GIVEN RECORDS

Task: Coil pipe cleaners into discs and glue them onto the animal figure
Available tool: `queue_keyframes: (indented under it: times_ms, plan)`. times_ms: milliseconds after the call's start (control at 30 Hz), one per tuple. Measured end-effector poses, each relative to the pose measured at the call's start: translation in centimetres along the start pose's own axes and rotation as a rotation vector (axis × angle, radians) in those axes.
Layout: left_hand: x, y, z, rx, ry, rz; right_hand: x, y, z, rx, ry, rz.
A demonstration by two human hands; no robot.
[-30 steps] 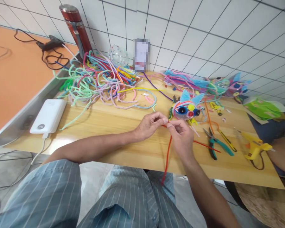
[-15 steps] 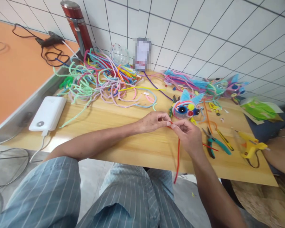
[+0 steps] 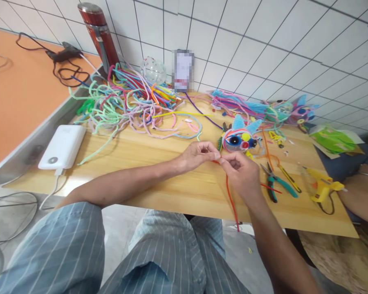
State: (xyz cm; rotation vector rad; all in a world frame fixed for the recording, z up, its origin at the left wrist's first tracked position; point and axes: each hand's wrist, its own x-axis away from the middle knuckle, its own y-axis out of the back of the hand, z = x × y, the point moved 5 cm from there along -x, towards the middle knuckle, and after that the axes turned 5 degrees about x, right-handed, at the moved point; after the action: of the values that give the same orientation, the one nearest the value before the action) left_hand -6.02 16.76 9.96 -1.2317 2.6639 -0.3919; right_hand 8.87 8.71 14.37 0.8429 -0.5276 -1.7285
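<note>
Pinching a red pipe cleaner (image 3: 231,200) between closed fingers of left hand (image 3: 194,157) and right hand (image 3: 243,171), over the surface (image 3: 184,198), near a blue-eared ball (image 3: 237,143) and pliers (image 3: 272,179).

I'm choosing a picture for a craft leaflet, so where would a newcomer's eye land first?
Probably on the tangle of colourful fuzzy strands at the left of the wooden tabletop. Next might come the figure with blue ears, right of centre, just beyond the left hand and right hand pinching a red strand.
</note>
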Motion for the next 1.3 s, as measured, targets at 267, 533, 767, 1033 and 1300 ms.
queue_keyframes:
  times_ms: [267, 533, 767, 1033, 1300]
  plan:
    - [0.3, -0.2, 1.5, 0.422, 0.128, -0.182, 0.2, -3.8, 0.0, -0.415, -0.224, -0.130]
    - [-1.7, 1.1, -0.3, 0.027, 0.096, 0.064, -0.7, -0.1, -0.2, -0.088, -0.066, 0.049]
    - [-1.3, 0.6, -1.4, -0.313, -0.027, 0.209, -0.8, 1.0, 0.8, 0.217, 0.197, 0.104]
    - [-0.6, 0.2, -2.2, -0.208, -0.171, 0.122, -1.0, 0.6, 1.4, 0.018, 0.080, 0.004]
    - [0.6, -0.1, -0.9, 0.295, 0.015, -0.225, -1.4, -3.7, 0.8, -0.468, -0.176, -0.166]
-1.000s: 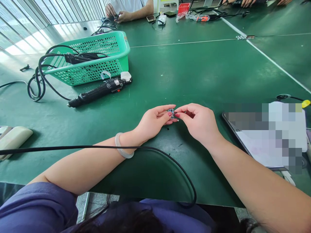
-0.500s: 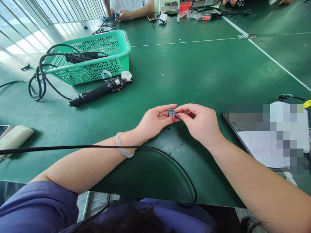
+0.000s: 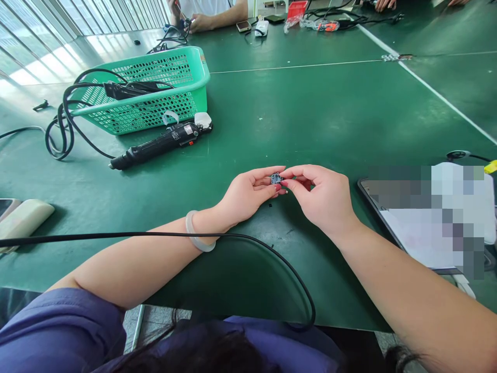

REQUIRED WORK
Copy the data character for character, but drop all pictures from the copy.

PROBLEM SOLUTION
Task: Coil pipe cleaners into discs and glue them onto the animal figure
Available tool: `queue_keyframes: (indented under it: times_ms, plan)`. times_ms: milliseconds after the call's start (control at 30 Hz), one per tuple. Measured end-effector poses, each relative to the pose measured at the call's start: translation in centimetres along the start pose's own axes and rotation as a rotation vector (axis × angle, radians) in those axes.
Layout: left_hand: x, y, z, rx, ry, rz; right_hand: x, y, z, rx, ry, rz.
A demonstration by two human hands; no robot.
[-30 steps] 
[-15 steps] 
[+0 steps] 
State: (xyz cm; rotation vector rad; all in a world frame fixed for the recording, z up, its origin at the left wrist's first tracked position; point and axes: each hand's wrist, its own x-axis away from the middle knuckle, its own y-axis out of the back of the hand, z = x × y, the point moved 5 cm from there along -x, towards the middle knuckle, and after that the axes turned 5 degrees about x, right-handed, at the moved point; after the action: of the values that give the same orientation, the one nearest the value before the action) left_hand -6.02 16.76 9.96 -1.2317 2.6639 -0.3919; right_hand 8.87 8.71 14.37 0.8429 -0.5276 -1.7285
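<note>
Pinching a red pipe cleaner (image 3: 231,200) between closed fingers of left hand (image 3: 194,157) and right hand (image 3: 243,171), over the surface (image 3: 184,198), near a blue-eared ball (image 3: 237,143) and pliers (image 3: 272,179).

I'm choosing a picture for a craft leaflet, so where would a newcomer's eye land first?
Probably on the tangle of colourful fuzzy strands at the left of the wooden tabletop. Next might come the figure with blue ears, right of centre, just beyond the left hand and right hand pinching a red strand.
</note>
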Motion for the next 1.3 s, as measured, targets at 267, 533, 767, 1033 and 1300 ms.
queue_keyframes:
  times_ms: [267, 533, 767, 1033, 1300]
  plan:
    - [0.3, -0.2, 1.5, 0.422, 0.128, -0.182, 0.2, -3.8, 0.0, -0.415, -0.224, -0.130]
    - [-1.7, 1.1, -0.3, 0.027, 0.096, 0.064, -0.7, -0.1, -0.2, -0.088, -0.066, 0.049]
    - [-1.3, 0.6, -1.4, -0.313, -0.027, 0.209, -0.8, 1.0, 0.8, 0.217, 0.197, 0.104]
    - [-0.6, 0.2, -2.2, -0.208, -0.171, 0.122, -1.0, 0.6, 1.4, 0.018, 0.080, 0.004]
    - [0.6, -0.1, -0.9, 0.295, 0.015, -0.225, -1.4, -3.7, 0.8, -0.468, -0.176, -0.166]
-1.000s: 
-0.500s: 
+0.000s: 

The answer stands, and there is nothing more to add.